1. This is a petition to revise the order of the Tamil Nadu Sales Tax Appellate Tribunal, Madras-1, dated 18th July, 1980. The assessees were originally assessed on the total and taxable turnover of Rs. 25.61.049 and Rs. 12,81,392 respectively. Subsequently the assessing officer reopened the assessment under section 16 of the Tamil Nadu General Sales Tax Act, 1959, observing :
'On a further scrutiny of the records, it was found that the dealers had purchased raw hides and skins locally and sold the resultant tanned hides both locally and outside the State. According to the Tamil Nadu General Sales Tax Act, the proportionate value of raw hides and skins purchased locally, which have been tanned and sold outside the State and also held in closing stock at the end of the year has to be assessed to tax under entry 7(a) of the Second Schedule to the Tamil Nadu General Sales Tax Act. This was omitted to be assessed to tax at the time of assessment. This defect requires rectification and it was proposed to revise the assessment of the dealers for the year 1974-75.'
2. By this revision a turnover of Rs. 6,85,014 was brought to tax at 3 per cent. The petitioners took up the matter in appeal contending that section 16 of the Act did not cover the case, but the appeal to the Appellate Assistant Commissioner failed. A further appeal to the Tribunal also was not successful. Hence the present tax revision case.

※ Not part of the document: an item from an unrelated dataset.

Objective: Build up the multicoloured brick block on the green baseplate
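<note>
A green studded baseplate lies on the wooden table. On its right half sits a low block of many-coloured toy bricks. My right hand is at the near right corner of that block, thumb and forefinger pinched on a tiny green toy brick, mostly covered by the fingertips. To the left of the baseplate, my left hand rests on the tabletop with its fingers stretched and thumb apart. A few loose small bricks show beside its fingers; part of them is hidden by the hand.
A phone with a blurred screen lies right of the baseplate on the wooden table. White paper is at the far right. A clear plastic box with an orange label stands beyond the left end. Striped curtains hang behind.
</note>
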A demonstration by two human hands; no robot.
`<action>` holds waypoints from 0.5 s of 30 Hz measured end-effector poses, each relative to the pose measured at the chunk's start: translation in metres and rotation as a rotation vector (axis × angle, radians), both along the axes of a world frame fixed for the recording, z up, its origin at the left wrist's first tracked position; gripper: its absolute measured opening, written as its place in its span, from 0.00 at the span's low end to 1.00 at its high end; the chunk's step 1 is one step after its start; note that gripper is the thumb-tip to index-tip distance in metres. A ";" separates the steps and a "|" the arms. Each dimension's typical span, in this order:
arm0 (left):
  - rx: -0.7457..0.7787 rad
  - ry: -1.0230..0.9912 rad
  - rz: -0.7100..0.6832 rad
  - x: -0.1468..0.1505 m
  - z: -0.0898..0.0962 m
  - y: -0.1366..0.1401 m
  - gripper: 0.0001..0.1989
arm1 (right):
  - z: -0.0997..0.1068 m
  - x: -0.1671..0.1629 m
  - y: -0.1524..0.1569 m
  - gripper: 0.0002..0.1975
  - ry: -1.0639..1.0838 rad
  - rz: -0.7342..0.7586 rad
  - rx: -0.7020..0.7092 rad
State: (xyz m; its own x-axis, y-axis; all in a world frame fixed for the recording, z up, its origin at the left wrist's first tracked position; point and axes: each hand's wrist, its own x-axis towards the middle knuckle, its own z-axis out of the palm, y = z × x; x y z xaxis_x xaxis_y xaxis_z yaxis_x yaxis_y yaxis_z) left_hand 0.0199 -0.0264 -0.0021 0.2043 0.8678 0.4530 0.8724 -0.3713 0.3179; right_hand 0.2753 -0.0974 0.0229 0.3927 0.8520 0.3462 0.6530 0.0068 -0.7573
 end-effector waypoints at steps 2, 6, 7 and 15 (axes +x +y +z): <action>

3. Mr. Natarajan, the learned counsel for the petitioner, concedes that in this particular case the entire tanned hides and skins were sold in the course of inter-State trade and commerce, and that consequently the sales turnover was not subjected to any tax under the Tamil Nadu General Sales Tax Act, 1959. In such a set up the only question for consideration is whether the assessment of the purchase turnover of raw hides and skins under entry 7(a) of the Second Schedule to the Act was legal or not. We have no doubt whatever that the said assessment is legal, and the learned counsel for the petitioner himself concedes that the decision of this Court in Golden Woodroffe & Company (Madras) Private Limited v. State of Tamil Nadu  40 S.T.C.130 relied on by the Tribunal itself supports the conclusion of the Tribunal. All that the learned counsel for the petitioners sought to contend was that an earlier Bench decision had taken a different view in M. M. Anwaraulla AM. Ghouse and Company v. State of Tamil Nadu 28 S.T.C.610, which was not brought to the notice of the Bench which decided Gordon Woodroffe & Company (Madras) Private Limited v. State of Tamil Nadu 40 S.T.C.130. We have been taken through the decision in M. M. Anwaraulla AM. Ghouse and Company v. State of Tamil Nadu 28 S.T.C.610 and we are of the opinion that the decision does not in any way run counter to the decision in Gordon Woodroffe & Company (Madras) Private Limited v. State of Tamil Nadu 40 S.T.C.130. The learned Judges in that case stated as follows :
'We are also not satisfied that actually there was any discrimination resulting from the scheme of item 7(a) and (b) of the Second Schedule to the local Act read with sections 14 and 15 of the Central Act. Hajee Abdul Shukoor & Co. v. State of Madras : 8SCR217 took the view that raw hides and skins and dressed hides and skins are different commodities commercially and this view has been followed by this Court in more than one case. But even so, from the standpoint of declared goods, hides and skins, whether in a raw or dressed state, can suffer tax at only one stage. While, therefore, the two commodities are distinct and different, viewed as declared goods and because of the restriction on the local legislature forged by section 15 of the Central Act, it cannot be said that there is any discrimination such as inhibited by article 304(a).'
4. We see nothing in the above observations of the Bench in M. M. Anwaraulla AM. Ghouse and Company v. State of Tamil Nadu 28 S.T.C.610 which run counter to the decision of the Bench in Gordon Woodroffe & Company (Madras) Private Limited v. Stale of Tamil Nadu 40 S.T.C.130.. Consequently we see no error of law in the order of the Tribunal. Hence the tax revision case is dismissed.
5. Petition dismissed.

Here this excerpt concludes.